Reusable Codex skills for LangForge live under [skills](skills):

- `langforge-spec-authoring` for `.lf` and legacy `.l`/`.y` grammar work.
- `langforge-example-runner` for generated example projects and demo runs.
- `langforge-project-steward` for reviews, hardening, and project-memory
updates when private notes are present.

## Current Limits

- LALR(1) is the default parser algorithm. SLR, IELR(1), and canonical LR(1)
can be selected with `%type slr`, `%type ielr`, or `%type canonical`.
- Scanners default to checked UTF-8 and sparse Unicode scalar ranges for the
in-process engine plus generated Go, C#, C, and C++ output. Additional source
encodings remain planned. See
[Scanner encoding architecture](doc/encoding.md).
- Generated Go, C#, C, and C++ parsers accept visible tokens from `Tokenize`
and optionally one trailing explicit EOF token. Target-tagged parser actions are
exposed through reducer callbacks with generated action IDs/enums and
reducer-map helpers where the target has that convenience layer.
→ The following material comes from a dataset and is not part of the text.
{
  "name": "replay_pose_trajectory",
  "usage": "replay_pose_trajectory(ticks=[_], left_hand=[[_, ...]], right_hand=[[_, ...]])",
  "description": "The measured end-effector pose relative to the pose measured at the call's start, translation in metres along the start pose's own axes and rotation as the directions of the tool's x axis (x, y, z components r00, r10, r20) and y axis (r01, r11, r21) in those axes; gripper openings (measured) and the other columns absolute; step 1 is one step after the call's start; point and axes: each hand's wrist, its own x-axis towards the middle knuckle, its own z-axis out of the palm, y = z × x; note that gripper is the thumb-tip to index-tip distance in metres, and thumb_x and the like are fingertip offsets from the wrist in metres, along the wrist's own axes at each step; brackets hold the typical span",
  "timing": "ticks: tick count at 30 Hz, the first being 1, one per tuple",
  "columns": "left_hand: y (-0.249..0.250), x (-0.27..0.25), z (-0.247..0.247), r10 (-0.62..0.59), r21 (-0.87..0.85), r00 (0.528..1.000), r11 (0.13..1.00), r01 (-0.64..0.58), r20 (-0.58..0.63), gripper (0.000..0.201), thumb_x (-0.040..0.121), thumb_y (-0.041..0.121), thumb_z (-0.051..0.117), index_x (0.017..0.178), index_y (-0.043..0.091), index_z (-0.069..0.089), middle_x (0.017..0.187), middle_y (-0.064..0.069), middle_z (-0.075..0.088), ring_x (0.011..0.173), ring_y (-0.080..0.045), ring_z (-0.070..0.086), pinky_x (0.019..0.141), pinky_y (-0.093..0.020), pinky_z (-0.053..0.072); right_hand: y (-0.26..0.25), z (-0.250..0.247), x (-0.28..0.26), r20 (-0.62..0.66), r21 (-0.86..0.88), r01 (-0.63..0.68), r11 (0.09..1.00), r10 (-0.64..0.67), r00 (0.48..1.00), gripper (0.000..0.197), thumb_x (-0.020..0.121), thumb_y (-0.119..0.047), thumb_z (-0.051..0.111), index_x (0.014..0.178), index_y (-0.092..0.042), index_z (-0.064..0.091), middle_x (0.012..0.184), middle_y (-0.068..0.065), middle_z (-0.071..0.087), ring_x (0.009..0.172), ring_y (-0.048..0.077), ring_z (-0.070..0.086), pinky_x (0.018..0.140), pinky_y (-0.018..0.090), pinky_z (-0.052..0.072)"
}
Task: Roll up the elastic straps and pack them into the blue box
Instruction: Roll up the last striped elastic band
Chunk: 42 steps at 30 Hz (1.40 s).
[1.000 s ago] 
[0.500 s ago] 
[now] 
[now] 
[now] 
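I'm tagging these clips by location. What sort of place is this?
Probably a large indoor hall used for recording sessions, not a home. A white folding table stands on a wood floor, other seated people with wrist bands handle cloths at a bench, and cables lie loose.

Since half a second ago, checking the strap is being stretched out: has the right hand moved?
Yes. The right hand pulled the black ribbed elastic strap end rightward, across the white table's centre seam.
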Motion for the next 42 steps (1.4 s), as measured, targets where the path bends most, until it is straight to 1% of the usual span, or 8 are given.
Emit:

Specs can
also opt into Go inline action mode with target-tagged semantic imports for
advanced handwritten-library integration. Typed semantic values, debug
tracing, and optional AST helper generation remain planned. See
[Generated code and semantics](doc/generated-code-and-semantics.md) for a
beginner-friendly explanation of reducer labels, generated directories, and
Go build tags used by the runnable examples.

## License

LangForge is released under the [MIT License](LICENSE).